* **Task requirements**
Output every entry exactly as given.

◆ ◆ ◆ ◆

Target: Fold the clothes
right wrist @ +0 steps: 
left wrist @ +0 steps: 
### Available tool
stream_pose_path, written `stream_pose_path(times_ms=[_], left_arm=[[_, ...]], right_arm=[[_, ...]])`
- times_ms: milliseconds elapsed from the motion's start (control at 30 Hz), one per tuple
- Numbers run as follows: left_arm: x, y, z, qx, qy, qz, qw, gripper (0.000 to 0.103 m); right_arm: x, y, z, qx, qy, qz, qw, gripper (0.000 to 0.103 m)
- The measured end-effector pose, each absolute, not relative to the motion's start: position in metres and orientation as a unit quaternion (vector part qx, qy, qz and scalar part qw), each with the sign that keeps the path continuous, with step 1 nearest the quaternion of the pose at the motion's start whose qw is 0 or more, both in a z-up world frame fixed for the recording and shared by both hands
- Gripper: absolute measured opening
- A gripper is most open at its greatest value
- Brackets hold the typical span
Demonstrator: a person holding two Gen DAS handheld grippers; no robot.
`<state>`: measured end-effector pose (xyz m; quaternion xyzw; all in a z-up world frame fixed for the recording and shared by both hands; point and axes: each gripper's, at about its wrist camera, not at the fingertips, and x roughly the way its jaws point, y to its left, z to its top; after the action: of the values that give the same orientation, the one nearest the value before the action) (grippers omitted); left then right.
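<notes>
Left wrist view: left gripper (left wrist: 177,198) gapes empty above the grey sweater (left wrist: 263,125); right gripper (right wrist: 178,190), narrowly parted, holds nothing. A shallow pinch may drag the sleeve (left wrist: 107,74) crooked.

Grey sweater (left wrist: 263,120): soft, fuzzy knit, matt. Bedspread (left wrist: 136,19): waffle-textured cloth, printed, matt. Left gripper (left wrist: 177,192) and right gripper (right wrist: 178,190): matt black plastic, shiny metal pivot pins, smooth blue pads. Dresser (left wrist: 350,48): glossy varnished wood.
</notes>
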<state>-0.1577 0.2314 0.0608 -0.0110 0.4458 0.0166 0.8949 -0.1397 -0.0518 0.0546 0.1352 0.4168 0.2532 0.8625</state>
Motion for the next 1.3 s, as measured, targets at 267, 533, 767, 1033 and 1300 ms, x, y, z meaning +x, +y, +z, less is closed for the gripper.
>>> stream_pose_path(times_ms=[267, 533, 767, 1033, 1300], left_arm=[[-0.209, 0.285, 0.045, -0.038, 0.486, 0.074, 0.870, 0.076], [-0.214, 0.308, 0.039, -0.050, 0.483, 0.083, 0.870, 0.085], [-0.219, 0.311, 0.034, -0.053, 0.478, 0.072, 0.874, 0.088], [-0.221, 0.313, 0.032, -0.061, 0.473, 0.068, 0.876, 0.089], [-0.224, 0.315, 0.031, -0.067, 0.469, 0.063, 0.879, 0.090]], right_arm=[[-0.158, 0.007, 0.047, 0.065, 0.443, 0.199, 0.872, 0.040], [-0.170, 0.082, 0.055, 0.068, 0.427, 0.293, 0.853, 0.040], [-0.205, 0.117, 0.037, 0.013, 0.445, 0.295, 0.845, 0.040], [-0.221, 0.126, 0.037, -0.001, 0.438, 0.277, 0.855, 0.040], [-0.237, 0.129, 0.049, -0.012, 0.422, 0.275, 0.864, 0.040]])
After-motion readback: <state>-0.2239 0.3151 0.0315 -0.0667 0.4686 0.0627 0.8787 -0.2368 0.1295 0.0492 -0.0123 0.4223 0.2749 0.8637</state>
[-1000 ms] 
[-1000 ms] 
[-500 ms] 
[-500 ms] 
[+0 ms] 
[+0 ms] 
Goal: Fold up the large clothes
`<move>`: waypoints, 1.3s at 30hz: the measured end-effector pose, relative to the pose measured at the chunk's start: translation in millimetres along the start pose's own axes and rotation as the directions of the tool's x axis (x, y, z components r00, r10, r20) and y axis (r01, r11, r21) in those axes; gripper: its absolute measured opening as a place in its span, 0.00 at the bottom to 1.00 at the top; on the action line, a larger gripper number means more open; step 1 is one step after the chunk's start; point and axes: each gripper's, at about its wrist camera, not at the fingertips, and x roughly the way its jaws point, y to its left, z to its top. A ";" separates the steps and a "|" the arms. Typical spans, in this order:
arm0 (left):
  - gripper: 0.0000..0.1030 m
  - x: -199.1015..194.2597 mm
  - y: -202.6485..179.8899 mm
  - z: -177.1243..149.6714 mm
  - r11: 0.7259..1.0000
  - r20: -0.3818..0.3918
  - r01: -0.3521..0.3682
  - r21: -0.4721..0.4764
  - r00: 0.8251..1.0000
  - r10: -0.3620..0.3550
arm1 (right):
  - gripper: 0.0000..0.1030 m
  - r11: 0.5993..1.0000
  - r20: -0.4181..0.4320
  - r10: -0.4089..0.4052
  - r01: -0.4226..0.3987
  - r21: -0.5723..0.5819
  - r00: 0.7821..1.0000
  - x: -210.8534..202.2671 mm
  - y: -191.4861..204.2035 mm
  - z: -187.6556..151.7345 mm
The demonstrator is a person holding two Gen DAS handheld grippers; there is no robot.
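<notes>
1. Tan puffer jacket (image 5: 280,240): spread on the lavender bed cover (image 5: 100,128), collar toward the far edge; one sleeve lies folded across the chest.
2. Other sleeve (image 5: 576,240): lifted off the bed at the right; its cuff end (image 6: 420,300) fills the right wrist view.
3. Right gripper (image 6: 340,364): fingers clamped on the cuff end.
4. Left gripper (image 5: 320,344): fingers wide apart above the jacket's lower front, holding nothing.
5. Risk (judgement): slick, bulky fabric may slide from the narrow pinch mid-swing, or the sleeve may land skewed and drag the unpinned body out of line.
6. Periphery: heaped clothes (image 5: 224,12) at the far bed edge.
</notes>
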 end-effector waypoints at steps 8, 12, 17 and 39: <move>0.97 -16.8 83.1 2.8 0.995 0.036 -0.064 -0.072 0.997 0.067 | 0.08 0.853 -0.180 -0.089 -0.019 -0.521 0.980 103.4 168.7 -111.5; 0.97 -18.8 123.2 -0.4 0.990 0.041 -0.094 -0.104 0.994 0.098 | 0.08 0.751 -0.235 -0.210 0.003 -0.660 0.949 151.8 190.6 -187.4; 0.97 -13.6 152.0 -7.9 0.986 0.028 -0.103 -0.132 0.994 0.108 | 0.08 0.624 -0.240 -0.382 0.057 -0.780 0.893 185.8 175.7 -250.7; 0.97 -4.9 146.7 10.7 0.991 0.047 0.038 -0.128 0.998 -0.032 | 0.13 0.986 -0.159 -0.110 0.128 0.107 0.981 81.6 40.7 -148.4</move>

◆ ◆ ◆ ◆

* **Result**
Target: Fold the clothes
right wrist @ +0 steps: 
left wrist @ +0 steps: 
### Available tool
stream_pose_path, written `stream_pose_path(times_ms=[_], left_arm=[[_, ...]], right_arm=[[_, ...]])`
- times_ms: milliseconds elapsed from the motion's start (control at 30 Hz), one per tuple
- Numbers run as follows: left_arm: x, y, z, qx, qy, qz, qw, gripper (0.000 to 0.103 m); right_arm: x, y, z, qx, qy, qz, qw, gripper (0.000 to 0.103 m)
- The measured end-effector pose, each absolute, not relative to the motion's start: position in metres and orientation as a unit quaternion (vector part qx, qy, qz and scalar part qw), each with the sign that keeps the path continuous, with step 1 nearest the quaternion of the pose at the motion's start whose qw is 0 or more, both in a z-up world frame fixed for the recording and shared by both hands
- Gripper: absolute measured opening
- A gripper is most open at its greatest value
- Brackets hold the typical span
Demonstrator: a person holding two Gen DAS handheld grippers; no robot.
`<state>`: measured end-effector pose (xyz m; quaternion xyzw; all in a z-up world frame fixed for the recording and shared by both hands; point and axes: each gripper's, at about its wrist camera, not at the fingertips, and x roughly the way its jaws point, y to its left, z to its top; after the action: of the values that give the same orientation, the one nearest the value before the action) (grippers omitted); left then right.
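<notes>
Left wrist view: left gripper (left wrist: 177,198) gapes empty above the grey sweater (left wrist: 263,125); right gripper (right wrist: 178,190), narrowly parted, holds nothing. A shallow pinch may drag the sleeve (left wrist: 107,74) crooked.

Grey sweater (left wrist: 263,120): soft, fuzzy knit, matt. Bedspread (left wrist: 136,19): waffle-textured cloth, printed, matt. Left gripper (left wrist: 177,192) and right gripper (right wrist: 178,190): matt black plastic, shiny metal pivot pins, smooth blue pads. Dresser (left wrist: 350,48): glossy varnished wood.
</notes>
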<state>-0.1577 0.2314 0.0608 -0.0110 0.4458 0.0166 0.8949 -0.1397 -0.0518 0.0546 0.1352 0.4168 0.2532 0.8625</state>
Motion for the next 1.3 s, as measured, targets at 267, 533, 767, 1033 and 1300 ms, x, y, z meaning +x, +y, +z, less is closed for the gripper.
>>> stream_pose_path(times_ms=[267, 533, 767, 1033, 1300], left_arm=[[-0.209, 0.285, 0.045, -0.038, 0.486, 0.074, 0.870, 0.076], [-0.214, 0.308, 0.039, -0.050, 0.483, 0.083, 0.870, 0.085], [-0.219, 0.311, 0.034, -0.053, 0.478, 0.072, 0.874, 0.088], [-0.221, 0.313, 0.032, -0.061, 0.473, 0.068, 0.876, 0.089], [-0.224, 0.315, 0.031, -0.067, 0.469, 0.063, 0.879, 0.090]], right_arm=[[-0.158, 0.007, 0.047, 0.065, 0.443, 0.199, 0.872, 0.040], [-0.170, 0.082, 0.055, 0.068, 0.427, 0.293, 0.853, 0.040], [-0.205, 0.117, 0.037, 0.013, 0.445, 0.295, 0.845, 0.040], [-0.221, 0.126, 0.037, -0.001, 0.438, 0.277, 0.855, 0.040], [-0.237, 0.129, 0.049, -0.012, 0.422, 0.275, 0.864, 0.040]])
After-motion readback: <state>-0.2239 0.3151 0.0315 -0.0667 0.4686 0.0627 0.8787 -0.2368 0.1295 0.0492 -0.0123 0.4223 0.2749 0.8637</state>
[-1000 ms] 
[-1000 ms] 
[-500 ms] 
[-500 ms] 
[+0 ms] 
[+0 ms] 
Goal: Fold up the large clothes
`<move>`: waypoints, 1.3s at 30hz: the measured end-effector pose, relative to the pose measured at the chunk's start: translation in millimetres along the start pose's own axes and rotation as the directions of the tool's x axis (x, y, z components r00, r10, r20) and y axis (r01, r11, r21) in those axes; gripper: its absolute measured opening as a place in its span, 0.00 at the bottom to 1.00 at the top; on the action line, a larger gripper number means more open; step 1 is one step after the chunk's start; point and axes: each gripper's, at about its wrist camera, not at the fingertips, and x roughly the way its jaws point, y to its left, z to its top. A ";" separates the steps and a "|" the arms. Typical spans, in this order:
arm0 (left):
  - gripper: 0.0000..0.1030 m
  - x: -199.1015..194.2597 mm
  - y: -202.6485..179.8899 mm
  - z: -177.1243..149.6714 mm
  - r11: 0.7259..1.0000
  - r20: -0.3818..0.3918
  - r01: -0.3521..0.3682
  - r21: -0.4721..0.4764
  - r00: 0.8251..1.0000
  - r10: -0.3620..0.3550
arm1 (right):
  - gripper: 0.0000..0.1030 m
  - r11: 0.5993..1.0000
  - r20: -0.4181..0.4320
  - r10: -0.4089..0.4052
  - r01: -0.4226..0.3987
  - r21: -0.5723..0.5819
  - r00: 0.7821..1.0000
  - x: -210.8534..202.2671 mm
  - y: -191.4861..204.2035 mm
  - z: -187.6556..151.7345 mm
The demonstrator is a person holding two Gen DAS handheld grippers; there is no robot.
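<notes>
1. Tan puffer jacket (image 5: 280,240): spread on the lavender bed cover (image 5: 100,128), collar toward the far edge; one sleeve lies folded across the chest.
2. Other sleeve (image 5: 576,240): lifted off the bed at the right; its cuff end (image 6: 420,300) fills the right wrist view.
3. Right gripper (image 6: 340,364): fingers clamped on the cuff end.
4. Left gripper (image 5: 320,344): fingers wide apart above the jacket's lower front, holding nothing.
5. Risk (judgement): slick, bulky fabric may slide from the narrow pinch mid-swing, or the sleeve may land skewed and drag the unpinned body out of line.
6. Periphery: heaped clothes (image 5: 224,12) at the far bed edge.
</notes>
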 end-effector waypoints at steps 8, 12, 17 and 39: <move>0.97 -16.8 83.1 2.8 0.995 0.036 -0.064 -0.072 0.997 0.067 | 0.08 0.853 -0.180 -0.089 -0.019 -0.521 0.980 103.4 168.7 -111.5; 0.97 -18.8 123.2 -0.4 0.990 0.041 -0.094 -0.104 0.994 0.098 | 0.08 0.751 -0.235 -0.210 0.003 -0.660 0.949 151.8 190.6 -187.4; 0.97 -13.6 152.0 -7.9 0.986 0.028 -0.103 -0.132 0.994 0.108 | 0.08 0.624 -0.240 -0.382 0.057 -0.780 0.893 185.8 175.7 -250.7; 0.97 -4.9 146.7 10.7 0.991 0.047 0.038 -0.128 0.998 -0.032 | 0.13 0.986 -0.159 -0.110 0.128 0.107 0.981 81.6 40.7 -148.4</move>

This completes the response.